36- Elle ne peut dès lors s’exonérer en invoquant le simple retard de transmission des documents par la société JAF qui, même s’il est établi, ne constitue pas une cause étrangère au sens de l’article L. 132-4 susrappelé, ce d’autant que la société Logiyonne a demandé et obtenu un délai supplémentaire du Service Régional Alimentation du Limousin pour transmettre les documents nécessaires, mais qu’elle n’en a informé la société JAF Global que par mail en date du 29 juin 2019 sans lui préciser la date limite exacte, manquant ainsi en outre à son obligation de conseil, et qu’elle a néanmoins chargé les grumes le 5 juillet, sans avoir obtenu les certificats qu’elle n’a demandés qu’après l’embarquement des marchandises le 20 juillet 2016 par mail à la Direction Régionale du Ministère de l’Agriculture de l’Agroalimentaire et de la Forêt du Limousin, ce à quoi il a été répondu que la demande était tardive.
37- Aucune cause étrangère n’étant ainsi démontrée par la société Logiyonne, il convient de déclarer la société Logiyonne responsable de plein droit de la non-délivrance des certificats phytosanitaires en raison du manquement à son obligation de résultat, et il appartient en conséquence à la société
Logiyonne d’indemniser son commettant à raison de l’ensemble des dommages résultant de la mauvaise exécution du transport qu’il a été chargé d’organiser qui a été chiffré au montant payé au titre des surestaries, sur la base de factures non contestées, pour un montant de 82.359,76'.
'' Sur la demande en paiement et la compensation judiciaire
38- La société JAF Global demande la compensation judiciaire de sa créance de 82.359,76' avec la créance de la société Logiyonne dont le montant, évalué sur la base des factures versées aux débats, et qui n’est pas contesté, s’élève à la somme de 66 762,62 euros.

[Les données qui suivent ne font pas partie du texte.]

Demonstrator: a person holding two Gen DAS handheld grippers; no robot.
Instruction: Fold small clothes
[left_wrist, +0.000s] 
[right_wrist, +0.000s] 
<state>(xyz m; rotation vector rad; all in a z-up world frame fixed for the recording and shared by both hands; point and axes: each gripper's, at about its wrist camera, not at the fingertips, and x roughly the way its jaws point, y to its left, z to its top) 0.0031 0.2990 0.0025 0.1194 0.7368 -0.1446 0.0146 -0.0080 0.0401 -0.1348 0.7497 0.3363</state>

39- A cet égard, il convient de rappeler que lorsque deux personnes se trouvent débitrices l’une envers l’autre, il s’opère entre elles une compensation qui éteint les deux dettes.
40- En l’espèce, la créance indemnitaire accordée par la présente décision au profit de la société JAF Global envers la société Logiyonne peut donc venir en compensation de la créance contractuelle de celle-ci envers celle-là.
41- Il sera donc fait droit à la demande de compensation judiciaire de sorte que le jugement du tribunal de commerce sera confirmé sur ce point également.
42- La société Logiyonne succombant en ses demandes, sera déboutée également de sa demande d’indemnité pour résistance abusive.
43- Il y a lieu de faire droit à la demande d’indemnisation au titre des frais irrépétibles dans les conditions figurant au dispositif ci-après.
VI/ DISPOSITIF
Par ces motifs, la Cour
1 – Confirme le jugement entrepris en toutes ses dispositions,
Y ajoutant,
2- Condamne la société Logiyonne à payer à la société JAF Global la somme de 4000 euros au titre de l’article 700 du code de procédure civile.
3- Condamne la société Logiyonne aux dépens.